Dashboards available at metrics.ants-at-work.com (internal).

Future Plans

  1. Real-time subscriptions: TypeDB 3.x roadmap includes live queries. When implemented, agents can subscribe to pheromone changes instead of polling.

  2. Multi-region: Currently single-region (US). Planning EU and Asia replicas for latency reduction.

  3. Sharding: If we exceed 100GB, we’ll shard by mission. Each mission gets its own database, with a federation layer for cross-mission queries.

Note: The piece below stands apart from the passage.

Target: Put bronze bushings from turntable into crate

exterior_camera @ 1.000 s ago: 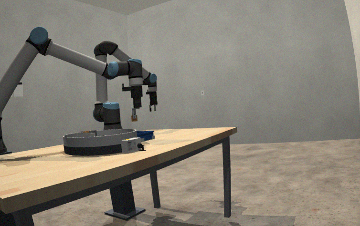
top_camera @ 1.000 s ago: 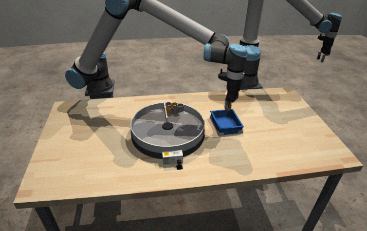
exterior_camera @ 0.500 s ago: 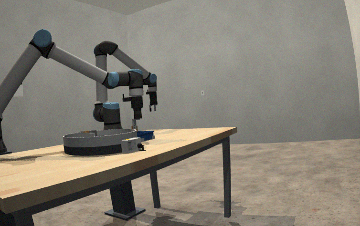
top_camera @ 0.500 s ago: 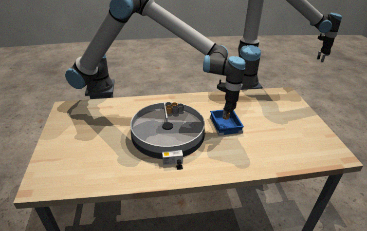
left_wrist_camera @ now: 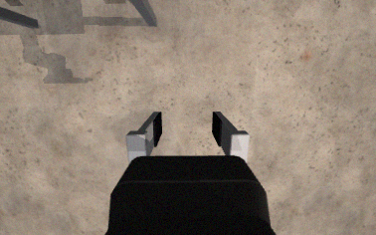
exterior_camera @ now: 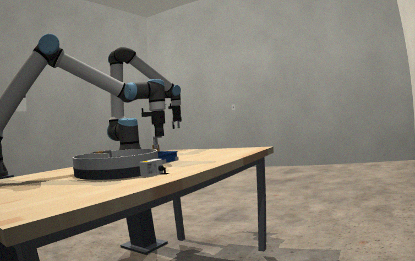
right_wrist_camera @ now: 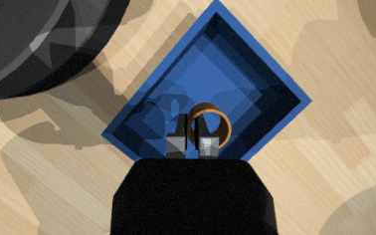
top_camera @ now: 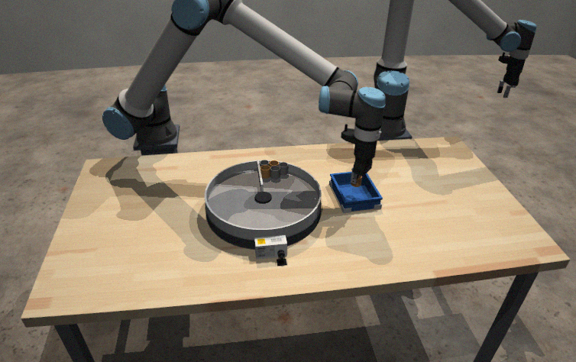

  4. GPU acceleration: TypeDB supports GPU-accelerated graph operations. Evaluating for pattern detection workloads.

Try It

During the hackathon, participants get read access to the live database:

pip install typedb-driver
from typedb.driver import TypeDB, SessionType, TransactionType

with TypeDB.cloud_driver(
    addresses=["cr0mc4-0.cluster.typedb.com:80"],
    credential=TypeDBCredential("hackathon", "***", tls_enabled=True)
) as driver:
    with driver.transaction("ants-colony", TransactionType.READ) as tx:
        # Query the colony's memory
        results = tx.query("match $p isa pattern; select $p;").resolve()

Credentials provided upon hackathon registration.


TypeDB is a product of Vaticle. Ants at Work is not affiliated with Vaticle but uses their excellent database.